Friday, December 4, 2015

Karl Marx Third Installment- Rushdi Al-Hasan


MARX AND RELIGION
Karl Marx's religious views have been the subject of much interpretation. He famously stated in Critique of Hegel's Philosophy of Right
"Religious suffering is, at one and the same time, the expression of real suffering and a protest against real suffering. Religion is the sigh of the oppressed creature, the heart of a heartless world, and the soul of soulless conditions. It is the opium of the people.
The abolition of religion as the illusory happiness of the people is the demand for their real happiness. To call on them to give up their illusions about their condition is to call on them to give up a condition that requires illusions. The criticism of religion is, therefore, in embryo, the criticism of that vale of tears of which religion is the halo.
Criticism has plucked the imaginary flowers on the chain not in order that man shall continue to bear that chain without fantasy or consolation, but so that he shall throw off the chain and pluck the living flower.
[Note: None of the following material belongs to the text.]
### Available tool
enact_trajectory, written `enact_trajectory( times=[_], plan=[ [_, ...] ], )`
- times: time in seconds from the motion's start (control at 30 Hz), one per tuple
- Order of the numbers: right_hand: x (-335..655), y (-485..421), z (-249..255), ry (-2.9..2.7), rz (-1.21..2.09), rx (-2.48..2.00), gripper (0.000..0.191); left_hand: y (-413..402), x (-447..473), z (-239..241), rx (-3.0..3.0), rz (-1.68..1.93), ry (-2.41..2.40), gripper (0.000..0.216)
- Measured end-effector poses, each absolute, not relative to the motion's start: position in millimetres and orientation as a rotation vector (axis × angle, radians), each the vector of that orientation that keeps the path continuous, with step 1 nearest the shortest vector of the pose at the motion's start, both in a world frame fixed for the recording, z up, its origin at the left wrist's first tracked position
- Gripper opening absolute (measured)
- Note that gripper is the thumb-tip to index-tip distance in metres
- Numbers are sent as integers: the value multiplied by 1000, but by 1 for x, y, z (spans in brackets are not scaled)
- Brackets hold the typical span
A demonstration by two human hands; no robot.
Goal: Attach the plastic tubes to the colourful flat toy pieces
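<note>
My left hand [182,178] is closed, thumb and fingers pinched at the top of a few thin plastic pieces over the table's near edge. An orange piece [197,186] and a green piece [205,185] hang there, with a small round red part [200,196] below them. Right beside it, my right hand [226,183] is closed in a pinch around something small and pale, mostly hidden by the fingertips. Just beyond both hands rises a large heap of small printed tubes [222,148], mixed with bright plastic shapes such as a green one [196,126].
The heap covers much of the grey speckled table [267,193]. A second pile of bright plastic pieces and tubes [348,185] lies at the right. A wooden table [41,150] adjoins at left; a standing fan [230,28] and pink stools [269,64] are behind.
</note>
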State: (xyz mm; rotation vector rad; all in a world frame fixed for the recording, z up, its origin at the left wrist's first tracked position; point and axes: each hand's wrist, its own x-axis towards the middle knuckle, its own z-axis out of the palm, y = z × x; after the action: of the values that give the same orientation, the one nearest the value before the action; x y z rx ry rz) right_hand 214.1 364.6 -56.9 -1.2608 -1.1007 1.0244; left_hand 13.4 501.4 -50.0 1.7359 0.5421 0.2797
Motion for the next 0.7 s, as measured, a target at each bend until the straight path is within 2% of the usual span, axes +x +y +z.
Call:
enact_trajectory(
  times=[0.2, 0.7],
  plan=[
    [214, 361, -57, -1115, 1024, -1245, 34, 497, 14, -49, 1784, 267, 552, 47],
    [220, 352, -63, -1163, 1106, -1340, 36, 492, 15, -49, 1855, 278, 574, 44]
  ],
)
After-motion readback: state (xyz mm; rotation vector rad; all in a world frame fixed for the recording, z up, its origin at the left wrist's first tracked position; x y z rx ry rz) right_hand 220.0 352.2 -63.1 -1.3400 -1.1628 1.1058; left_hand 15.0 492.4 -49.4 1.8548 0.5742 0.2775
The criticism of religion disillusions man, so that he will think, act, and fashion his reality like a man who has discarded his illusions and regained his senses, so that he will move around himself as his own true Sun. Religion is only the illusory Sun which revolves around man as long as he does not revolve around himself."
According to Howard Zinn, "He [Marx] saw religion, not just negatively as 'the opium of the people,' but positively as the 'sigh of the oppressed creature, the heart of a heartless world, the soul of soulless conditions.' This helps us understand the mass appeal of the religious charlatans of the television screen, as well as the work of Liberation Theology in joining the soulfulness of religion to the energy of revolutionary movements in miserably poor countries.". Some recent scholarship has suggested that 'opium of the people' is itself a dialectical metaphor, a 'protest' and an 'expression' of suffering

https://en.wikipedia.org/wiki/Marxism_and_religion#cite_note-3 


1 comment:

  1. I think you're right, Marx's infamous "opium" statement can be interpreted as a compassionate recognition of suffering that in HIS view is due to economic arrangements that distort the relations between people, and that cause people to accept "chains" they might throw off if they recognized the earthly source of the distortion. On the other hand, the sincerely religious tend not to accept the claim that their religiosity is entirely due to human oppression. The debate continues.